This article by Lydia Polgreen in yesterday's New York Times warns that recent three-pronged attacks on villages in Darfur--attacks involving the janjaweed, aerial bombardment, and the Sudanese army--represent "a return to the tactics that terrorized Darfur in the early, bloodiest stages of the conflict."
Aid workers, diplomats and analysts say the return of such attacks is an ominous sign that the fighting in Darfur, which has grown more complex and confusing as it has stretched on for five years, is entering a new and deadly phase--one in which the government is planning a scorched-earth campaign against the rebel groups fighting here as efforts to find a negotiated peace founder.
Meanwhile, Nat Hentoff, writing in today's Washington Times, chides President Bush for planning to attend the Beijing Olympics:
Last month, during his legacy tour showing how his compassionate conservatism has indeed benefited a number of countries in Africa, President Bush did not include Sudan, let alone Darfur, in his schedule.

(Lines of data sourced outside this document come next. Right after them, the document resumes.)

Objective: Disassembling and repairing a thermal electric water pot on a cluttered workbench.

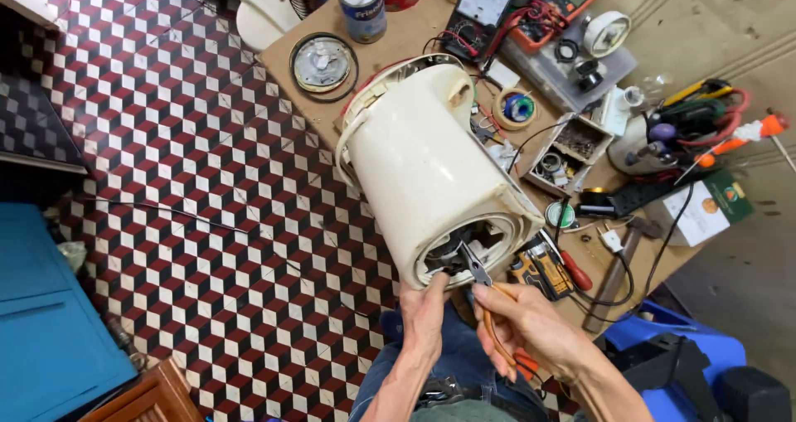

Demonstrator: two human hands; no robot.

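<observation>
At the near edge of the tabletop (414, 36), seen from the head camera, a cream plastic appliance body (431, 169) lies on its side with its opened base turned toward the person. The left hand (424, 310) rests its fingertips on the rim of that base, steadying it without closing around anything. The right hand (531, 322) is clenched round the orange handles of a pair of pliers (481, 277), whose nose reaches into the dark cavity among the wiring. Whether the nose grips anything inside cannot be made out.

By the look of it, the shell is bulky, stiff and smooth enough to roll or slip, so the rim and the curved side seem the sound places to hold; the inner wires look delicate.

Behind it lie a round metal plate (322, 63), a tin can (362, 7), two multimeters (514, 7), a reel of tape (516, 109), a small parts box (568, 152) and a red-handled screwdriver (574, 270). A patterned tile floor (191, 181) lies to the left.
</observation>
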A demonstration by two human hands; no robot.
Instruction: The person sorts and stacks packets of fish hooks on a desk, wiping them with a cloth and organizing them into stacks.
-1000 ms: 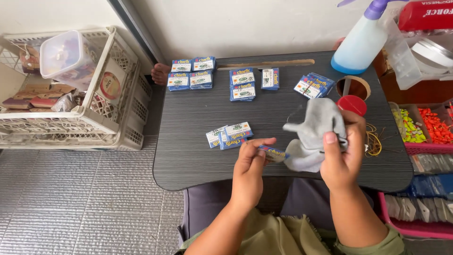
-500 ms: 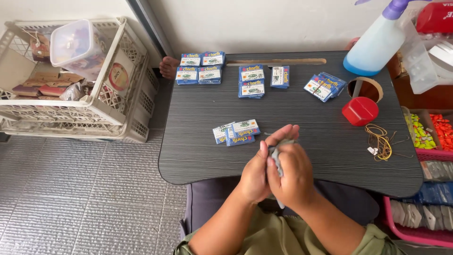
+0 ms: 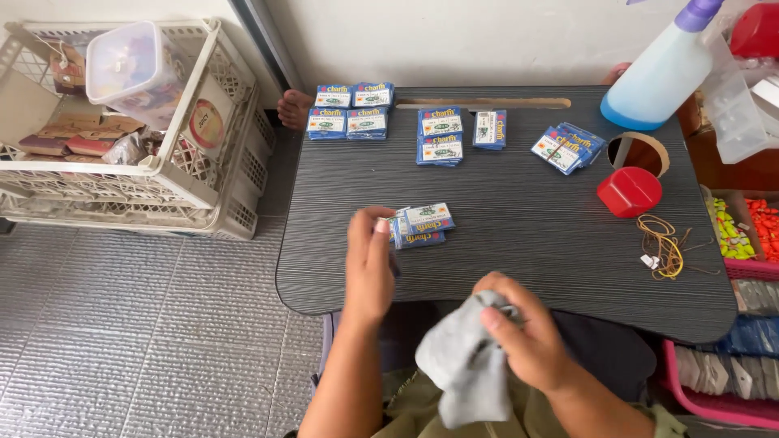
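Just beyond the left hand (image 3: 369, 264), on the dark lap table (image 3: 519, 243), lies a small heap of blue packets (image 3: 422, 225); the fingertips rest on its near edge, and how many packets it holds cannot be counted because they overlap. The left hand's fingers are bent down onto the heap rather than wrapped around it. Nearer the body and to the right, the right hand (image 3: 527, 337) is clenched around one grey cloth (image 3: 466, 365), which hangs down off the table's front edge. Farther out from both hands, along the far side of the table, sit four blue packets in a square (image 3: 349, 109), a stack of two (image 3: 441, 136), a single one (image 3: 489, 128) and a fanned pile (image 3: 566, 147). Out past the right hand are one red cap (image 3: 630, 191), a tangle of rubber bands (image 3: 664, 246) and one spray bottle (image 3: 661, 73). Off to the left of the left hand stands one white basket (image 3: 211, 191).
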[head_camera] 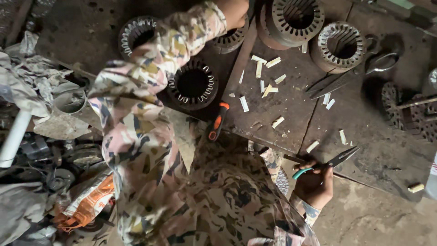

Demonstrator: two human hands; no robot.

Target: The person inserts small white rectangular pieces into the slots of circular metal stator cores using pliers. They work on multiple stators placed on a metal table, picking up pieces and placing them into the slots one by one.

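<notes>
- Two camouflage-sleeved arms: right hand [315, 182], low and bent back, grasps teal-handled long-nose pliers [328, 163], tips pointing away.
- Left hand [234, 11] stretches far forward beside slotted grey metal stator rings [192, 84]; its grip cannot be told.

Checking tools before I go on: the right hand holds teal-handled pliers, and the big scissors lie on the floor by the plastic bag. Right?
Not quite. The right hand does hold the teal-handled pliers, but the head view shows the scissors lying on the wooden bench beside a slotted metal core.

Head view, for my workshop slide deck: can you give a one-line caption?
Right hand grips needle-nose pliers at a worn bench; left hand reaches among slotted stator cores.
</notes>
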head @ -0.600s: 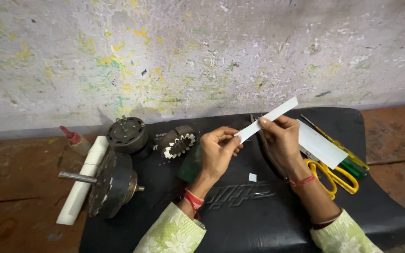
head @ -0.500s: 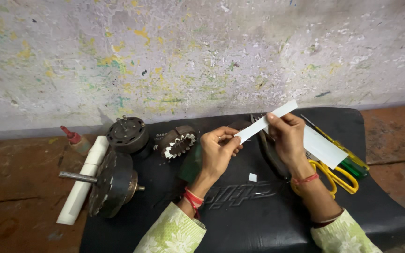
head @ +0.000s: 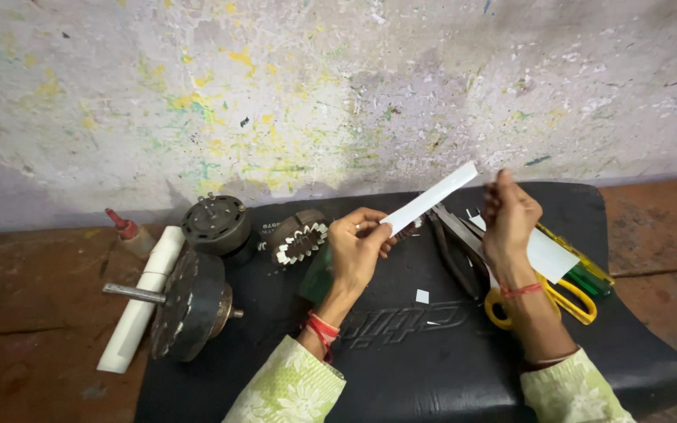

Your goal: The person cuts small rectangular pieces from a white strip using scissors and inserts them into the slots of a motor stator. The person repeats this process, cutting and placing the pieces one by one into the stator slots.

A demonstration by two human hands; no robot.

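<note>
Left hand [head: 358,251] pinches paper strip [head: 430,198]; right hand [head: 508,215] beside, apart.

A person's left hand [head: 356,249] pinches the lower end of a white paper strip [head: 431,197] above a black seat cushion [head: 401,345], while the right hand [head: 508,219] hovers open just beside the strip's upper end. Yellow-handled scissors [head: 546,301] and pliers [head: 454,249] lie by the right wrist; a toothed motor stator [head: 301,239], a round motor housing [head: 215,223] and a white tube [head: 141,301] sit at left.
</note>
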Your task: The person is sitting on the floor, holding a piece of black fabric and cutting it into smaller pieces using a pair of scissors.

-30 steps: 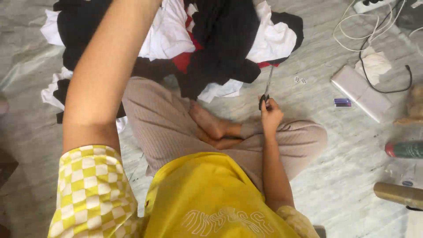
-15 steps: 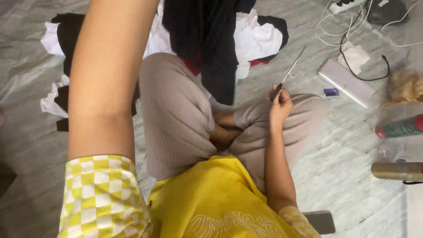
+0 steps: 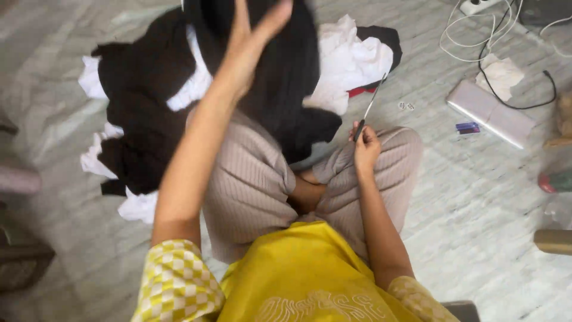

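Left hand raised at twelve o'clock, fingers spread wide against hanging black cloth, grip unclear. Right hand at three o'clock over knee, closed around scissors, blades pointing toward one o'clock.

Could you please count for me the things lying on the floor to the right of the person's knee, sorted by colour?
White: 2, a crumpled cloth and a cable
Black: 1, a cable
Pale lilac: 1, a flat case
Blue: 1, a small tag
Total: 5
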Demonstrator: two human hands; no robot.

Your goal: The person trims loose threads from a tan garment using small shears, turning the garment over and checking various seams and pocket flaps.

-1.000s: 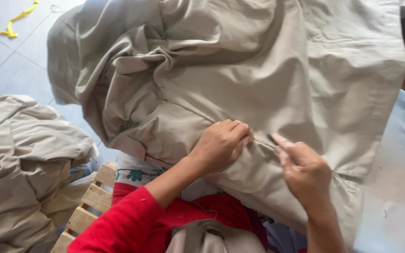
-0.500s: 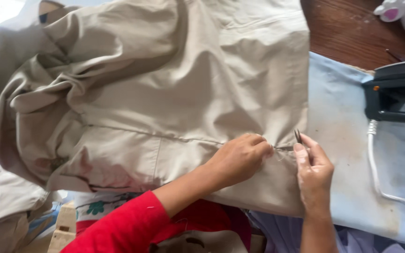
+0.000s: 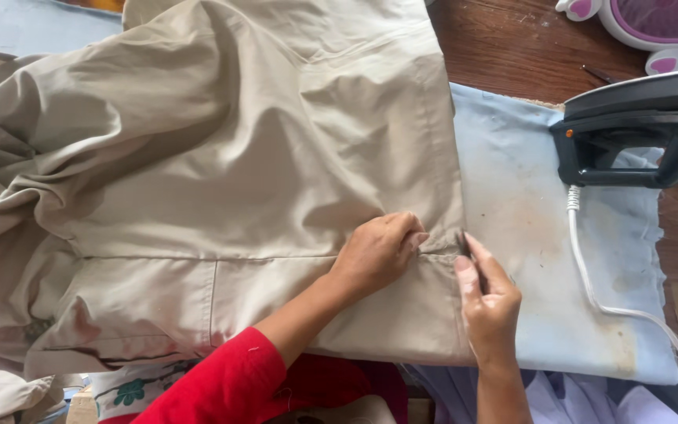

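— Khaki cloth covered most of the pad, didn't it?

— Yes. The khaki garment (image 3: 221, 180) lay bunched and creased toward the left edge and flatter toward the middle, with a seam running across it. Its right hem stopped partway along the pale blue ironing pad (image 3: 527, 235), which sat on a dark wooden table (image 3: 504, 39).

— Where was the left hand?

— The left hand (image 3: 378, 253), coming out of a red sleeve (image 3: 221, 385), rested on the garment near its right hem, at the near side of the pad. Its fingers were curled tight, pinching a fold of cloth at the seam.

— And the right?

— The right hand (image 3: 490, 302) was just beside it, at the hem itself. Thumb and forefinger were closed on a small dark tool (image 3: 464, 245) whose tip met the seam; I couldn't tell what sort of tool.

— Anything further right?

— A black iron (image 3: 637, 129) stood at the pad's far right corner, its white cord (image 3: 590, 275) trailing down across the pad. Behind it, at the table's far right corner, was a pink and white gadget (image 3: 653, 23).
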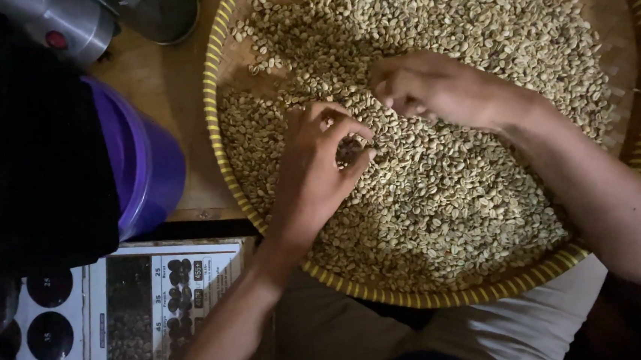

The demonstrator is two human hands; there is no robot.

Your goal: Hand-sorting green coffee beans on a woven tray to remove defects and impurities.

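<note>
A wide round woven tray with a yellow striped rim (214,67) holds a thick layer of pale green unroasted coffee beans (457,193). My left hand (318,169) rests on the beans at the tray's left middle, its fingers curled and pinching together over a few beans. My right hand (434,89) lies on the beans further up and to the right, fingers bent down into the pile. Whether either hand holds single beans is too small to tell. A bare patch of tray shows at the upper left.
A purple plastic container (142,158) stands left of the tray on a wooden surface. Metal vessels (69,25) sit at the top left. A printed chart with dark circles and bean pictures (142,313) lies at the lower left. Light cloth (497,333) shows beneath the tray.
</note>
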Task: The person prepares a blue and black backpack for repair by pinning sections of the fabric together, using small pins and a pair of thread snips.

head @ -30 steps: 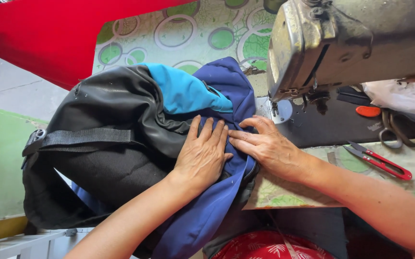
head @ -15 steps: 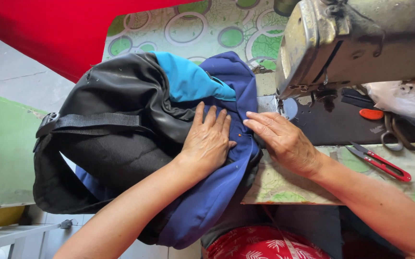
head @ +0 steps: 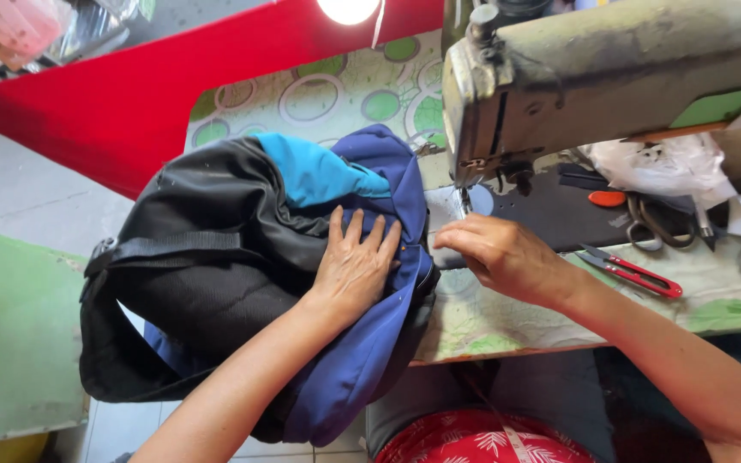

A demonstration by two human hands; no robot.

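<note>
1. The sewing machine (head: 610, 77), an old grey-green one, stands on the table (head: 507, 317), whose cover is patterned with green circles.
2. The black and blue backpack (head: 216, 266) hangs half off the table's left edge, its blue panel bunched near the needle. Its weight looks likely to drag the seam sideways if the hold slackens.
3. The left hand (head: 355, 267) lies flat, fingers spread, pressing the blue fabric; it grips nothing.
4. The right hand (head: 501, 255) rests just beside the presser foot, fingers curled together on the table; whether it pinches cloth I cannot tell. So close to the needle, a slip could catch a fingertip.
5. Red thread snips (head: 632, 270) lie near the right wrist, which could knock them.
</note>
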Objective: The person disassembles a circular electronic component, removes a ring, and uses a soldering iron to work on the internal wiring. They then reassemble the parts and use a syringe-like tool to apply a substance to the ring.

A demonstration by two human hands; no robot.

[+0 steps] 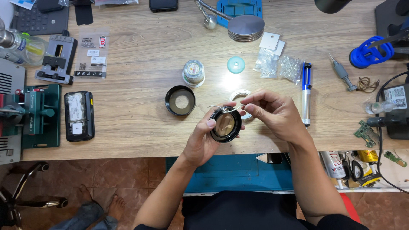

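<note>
Where the wooden table fills most of the view, the bigger gear sits at its edges: a green clamp stand and a black battery pack on the left, a stack of round metal discs at the top, and a blue stand at the right. Nearer the middle lie a black ring, a small round tin, a pale green lid, two clear bags of small parts and a blue pen-shaped tool.

Just above the table's near edge, the left hand is closed around a black ring with a glass centre, thumb on its left rim, holding it tilted toward the camera. The right hand has thumb and forefinger pinched shut on a thin white wire that runs across the top of that ring and touches its rim.

The wire looks fine and springy, so the likeliest trouble is that it slips out of the pinch or kinks if pulled too hard. The ring is held only at its rim, off the table; a loosened thumb could let it drop onto the wood or the floor below. A wire end dragged across the glass could scratch it, and a fingertip could smudge it.
</note>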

And, in response to Mr. Spielberg's refusal to help glorify the amoral nation that buys two-thirds of genocidal Sudan's oil and provides much of its arms that kill thousands of black Africans in Darfur, Mr. Bush said firmly: "I'm going to the Olympics. I view the Olympics as a sporting event." This was the same person who then said in Rwanda that the genocide there "is a reminder that evil in the world must be confronted." He called on all nations to stop the killing in Darfur.
Needless to say, a symbolic gesture is not what the victims of the Sudanese government's scorched-earth policy need most at this point. It may be, however, the most they can expect from President Bush--and the least he can do.